■ Exercise requirements: Find and copy the lines in the records beneath this task that contain the word "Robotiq".

■ Entries supplied:
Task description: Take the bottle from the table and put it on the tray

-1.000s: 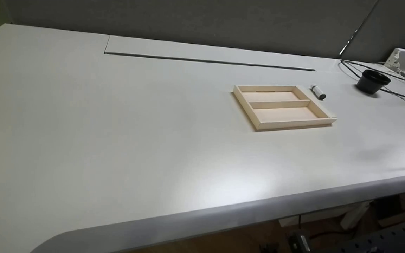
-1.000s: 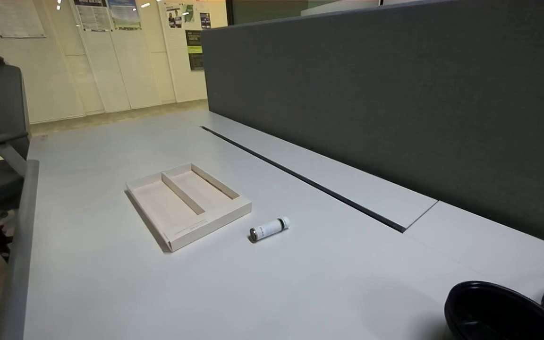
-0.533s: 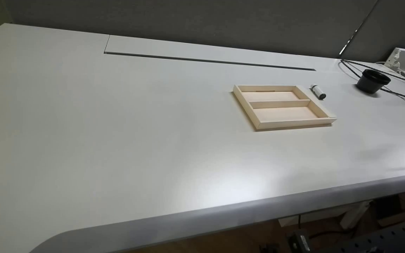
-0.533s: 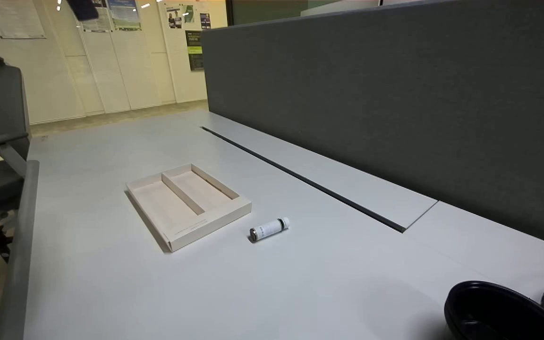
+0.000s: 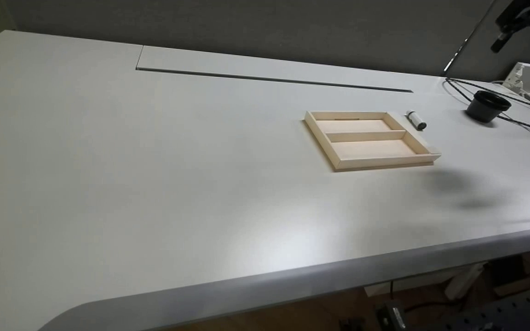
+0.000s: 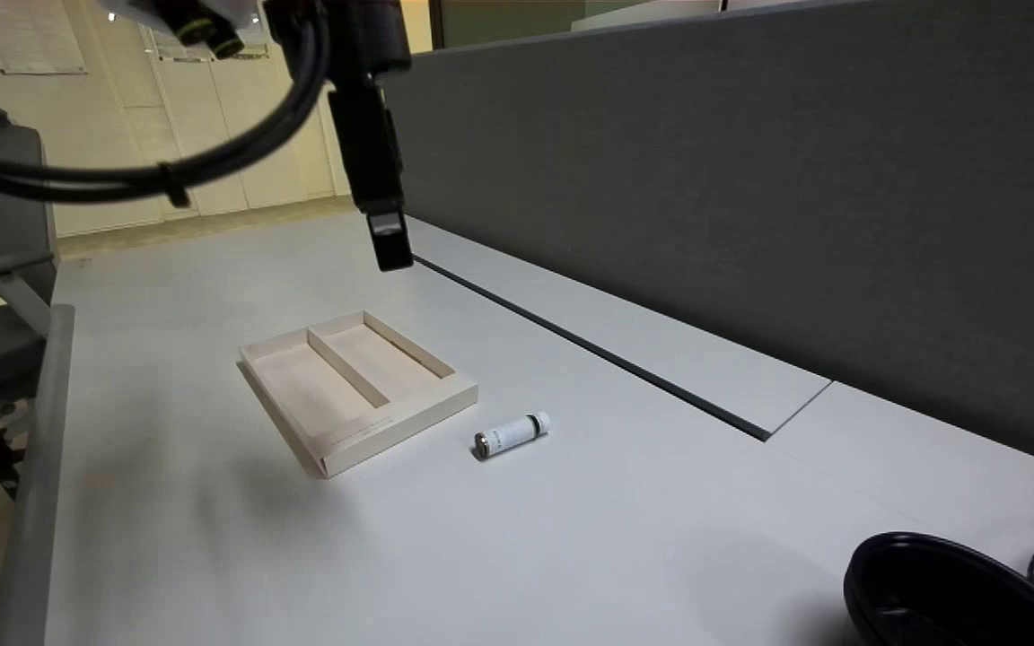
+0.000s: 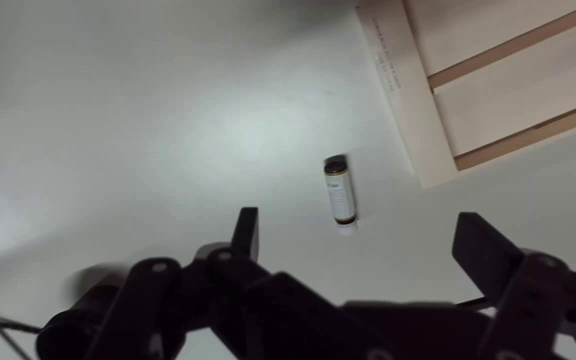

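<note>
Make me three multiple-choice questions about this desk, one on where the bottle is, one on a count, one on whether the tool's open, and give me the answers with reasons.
1. Where is the bottle?
A. On the table, beside the tray
B. Inside the black container
C. In the tray

2. How many compartments does the tray have?
A. One
B. Four
C. Two

3. What state is the tool in?
A. Shut on the bottle
B. Open
C. Shut on nothing

1 A: it lies on its side, apart from the tray, in the wrist view.
2 C: a single divider splits the tray.
3 B: the wrist view shows the fingers wide apart.
</note>
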Action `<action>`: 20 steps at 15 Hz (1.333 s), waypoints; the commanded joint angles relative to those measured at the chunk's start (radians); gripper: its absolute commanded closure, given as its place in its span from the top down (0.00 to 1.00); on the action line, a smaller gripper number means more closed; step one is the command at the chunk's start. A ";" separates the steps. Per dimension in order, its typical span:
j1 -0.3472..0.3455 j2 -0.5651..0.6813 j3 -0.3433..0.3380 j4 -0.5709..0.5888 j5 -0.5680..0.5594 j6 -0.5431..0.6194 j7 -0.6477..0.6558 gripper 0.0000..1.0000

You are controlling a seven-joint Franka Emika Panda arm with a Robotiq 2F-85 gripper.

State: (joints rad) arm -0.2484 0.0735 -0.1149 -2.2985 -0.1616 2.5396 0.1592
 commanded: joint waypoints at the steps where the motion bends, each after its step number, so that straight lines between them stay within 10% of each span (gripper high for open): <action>1: 0.051 0.091 -0.019 0.082 0.128 -0.069 -0.044 1.00; 6: 0.065 0.132 -0.032 0.105 0.128 -0.048 -0.041 1.00; 20: -0.030 0.713 0.017 0.674 0.179 -0.042 -0.266 1.00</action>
State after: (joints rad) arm -0.2667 0.7511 -0.1264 -1.6965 -0.0104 2.4930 -0.0862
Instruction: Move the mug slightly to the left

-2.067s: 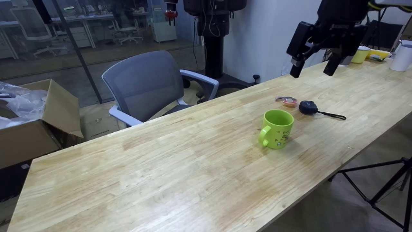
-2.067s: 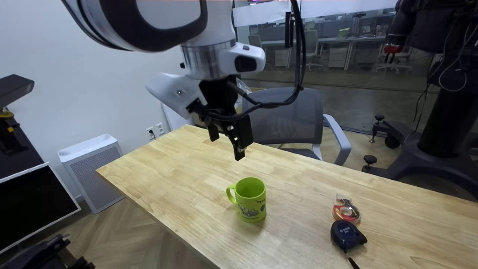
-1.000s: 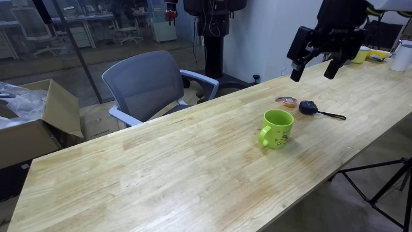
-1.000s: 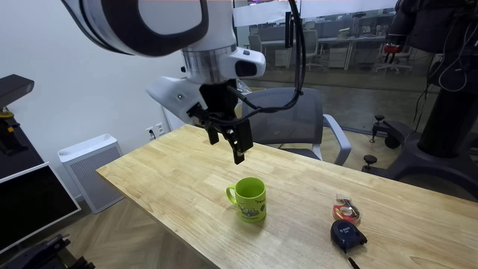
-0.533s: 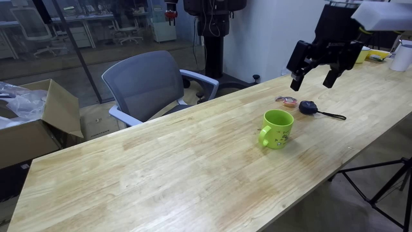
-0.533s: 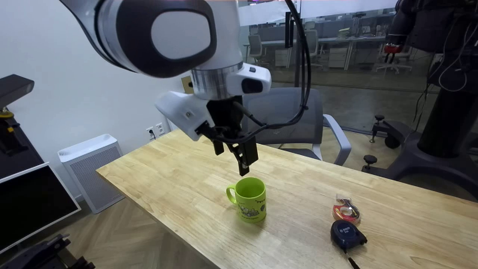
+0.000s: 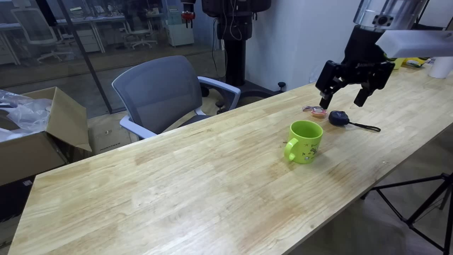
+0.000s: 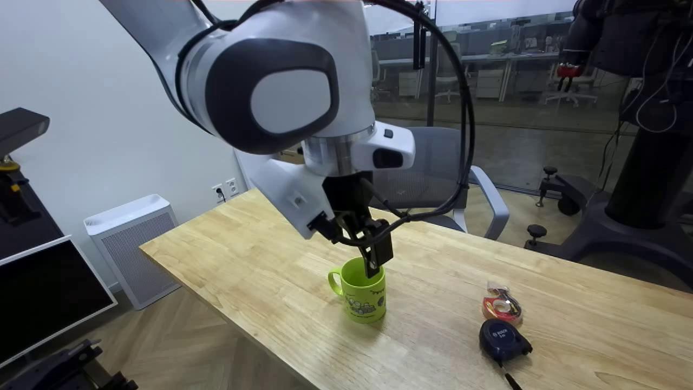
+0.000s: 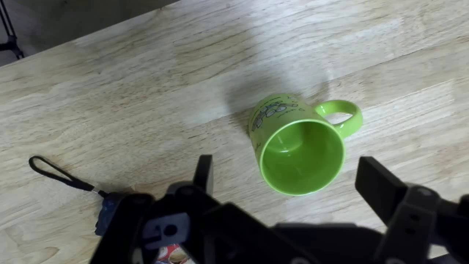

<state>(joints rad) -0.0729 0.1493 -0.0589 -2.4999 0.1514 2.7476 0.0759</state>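
Observation:
The lime-green mug point(image 7: 304, 145) stands upright on the wooden table point(image 7: 170, 198). It shows in both exterior views point(image 8: 361, 306), with its handle point(image 8: 334, 281) to the left there. My gripper point(image 7: 342, 103) is open and empty, above the table near the mug. In an exterior view one of its fingers point(image 8: 372, 265) overlaps the mug's rim; the other finger is mostly hidden. In the wrist view the gripper point(image 9: 285, 161) has its fingers apart, with the mug's mouth point(image 9: 302, 157) between and slightly beyond them. The handle point(image 9: 348, 121) points to the upper right there. No contact shows.
A dark blue tape measure point(image 8: 503, 341) with a black strap and a small packaged tape roll point(image 8: 502, 307) lie beside the mug. A white cup point(image 7: 440, 67) stands at the far end. A grey chair point(image 7: 159, 92) is at the table's side.
My gripper has moved down toward the table and, in one of the exterior views, rightward over the mug's rim. It stays open. The mug has not moved.

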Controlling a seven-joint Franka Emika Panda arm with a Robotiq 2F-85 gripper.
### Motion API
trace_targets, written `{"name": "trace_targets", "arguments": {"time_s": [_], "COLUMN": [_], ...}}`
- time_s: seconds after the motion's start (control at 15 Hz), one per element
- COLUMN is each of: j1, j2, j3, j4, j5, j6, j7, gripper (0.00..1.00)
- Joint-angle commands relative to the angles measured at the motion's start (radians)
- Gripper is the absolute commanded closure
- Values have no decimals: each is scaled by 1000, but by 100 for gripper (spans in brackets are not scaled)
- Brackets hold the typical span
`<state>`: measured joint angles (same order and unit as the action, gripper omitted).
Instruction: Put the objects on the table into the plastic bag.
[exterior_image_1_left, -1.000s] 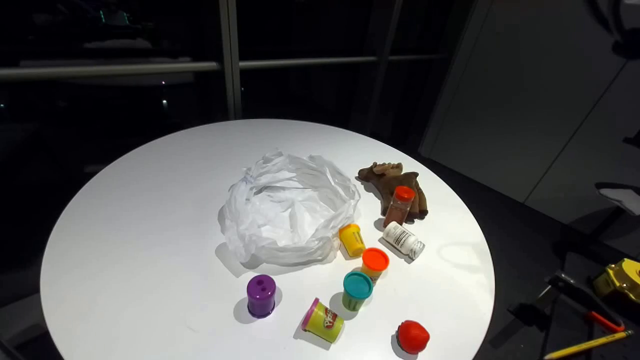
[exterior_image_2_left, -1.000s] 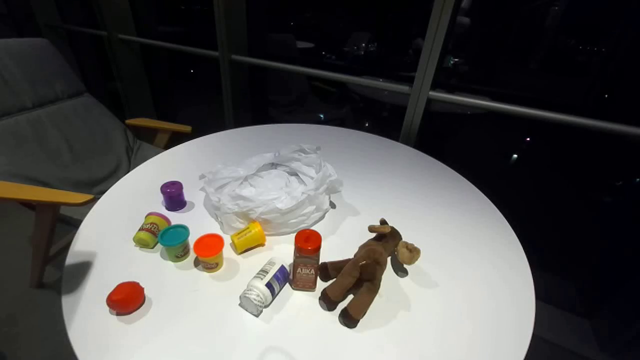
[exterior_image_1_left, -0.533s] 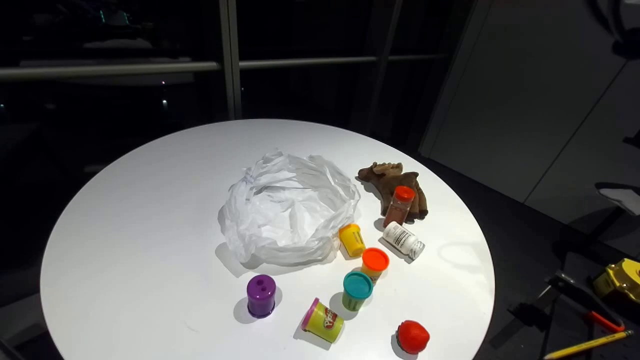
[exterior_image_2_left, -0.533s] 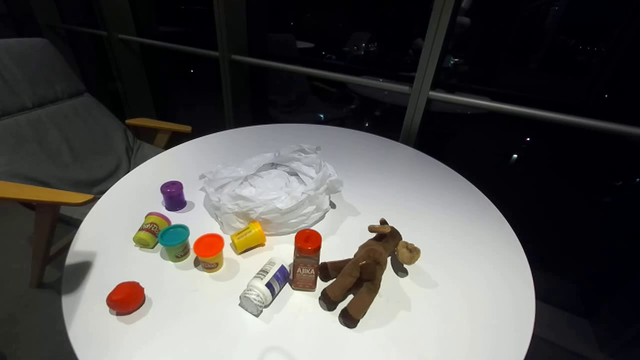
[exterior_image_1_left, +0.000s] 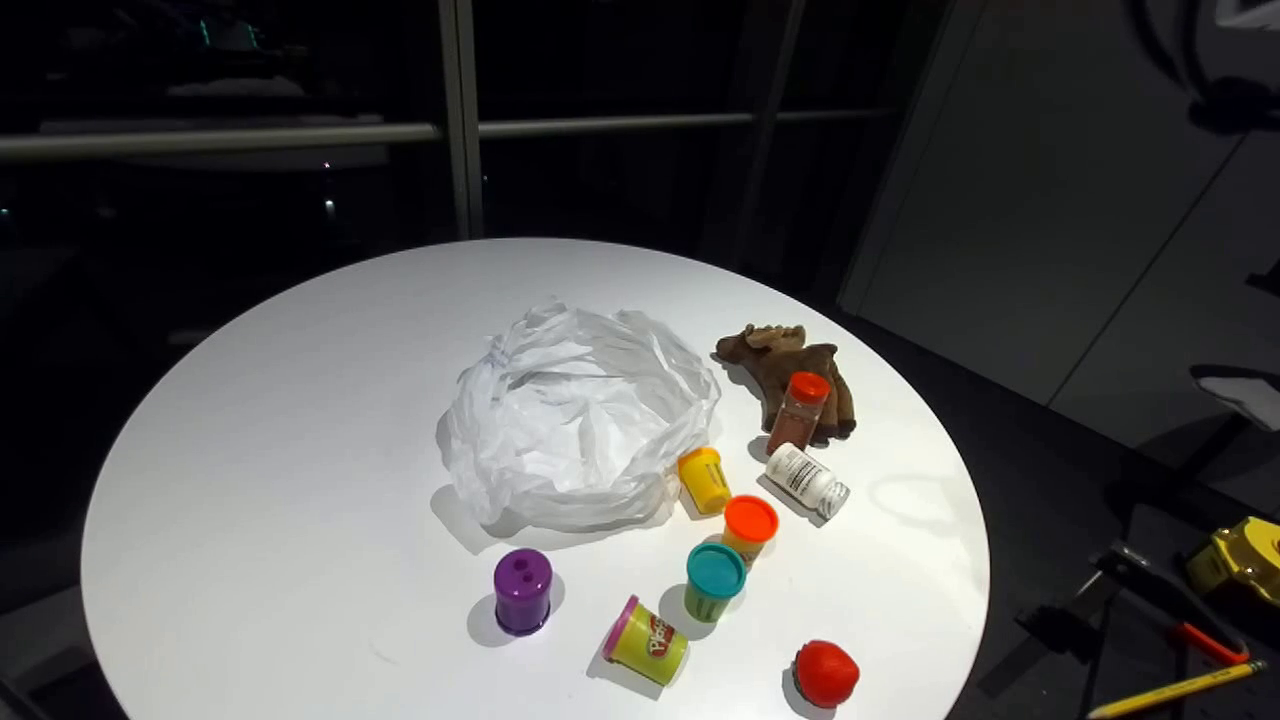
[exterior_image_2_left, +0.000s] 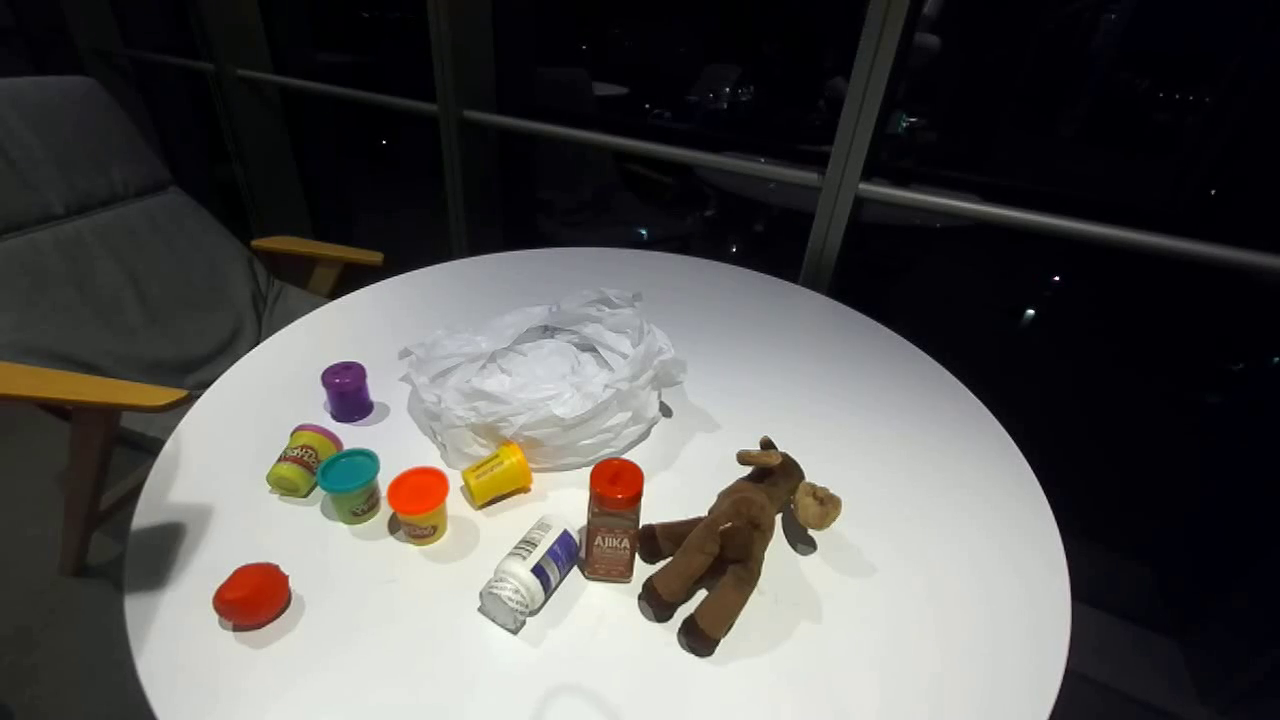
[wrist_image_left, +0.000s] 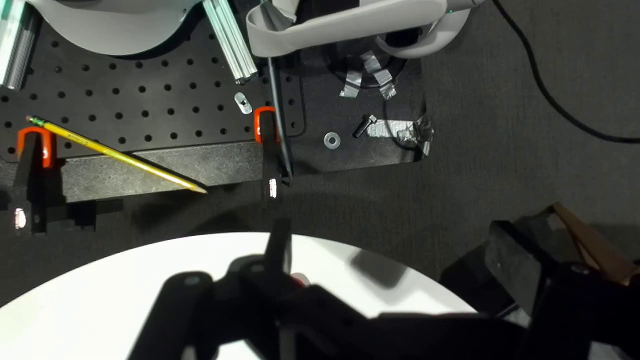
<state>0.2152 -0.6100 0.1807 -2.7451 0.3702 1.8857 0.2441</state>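
Observation:
The wrinkled translucent plastic bag (exterior_image_1_left: 585, 440) lies open-mouthed near the middle of the round white table (exterior_image_1_left: 270, 480); only film shows inside it. Around it, in both exterior views, are a purple cylinder (exterior_image_1_left: 522, 592), a tipped pink-lidded tub (exterior_image_1_left: 648, 645), a teal-lidded tub (exterior_image_1_left: 714, 572), an orange-lidded tub (exterior_image_1_left: 750, 522) and a tipped yellow tub (exterior_image_1_left: 706, 480) by the bag's edge. Farther round are a white bottle (exterior_image_2_left: 530, 570) on its side, a red-capped jar (exterior_image_2_left: 613, 520), a brown plush (exterior_image_2_left: 735, 540) and a red toy (exterior_image_2_left: 252, 595). My gripper (wrist_image_left: 392, 226) stands wide open, nothing between its fingers.
In the wrist view, a perforated black plate with orange clamps (wrist_image_left: 265, 122) and a yellow pencil (wrist_image_left: 117, 155) lies beyond the table's edge. A grey chair (exterior_image_2_left: 120, 240) stands beside the table. Window rails (exterior_image_2_left: 650, 150) run behind.
At the upper right of an exterior view, a dark cabled part of the arm has shifted left. The objects and the bag have not moved.

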Motion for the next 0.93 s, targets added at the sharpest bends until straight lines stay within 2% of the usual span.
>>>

■ Solution below:
You are controlling a seven-joint Franka Emika Panda arm with a Robotiq 2F-85 gripper.
Controlling a seven-joint Franka Emika Panda arm with a Robotiq 2F-85 gripper.

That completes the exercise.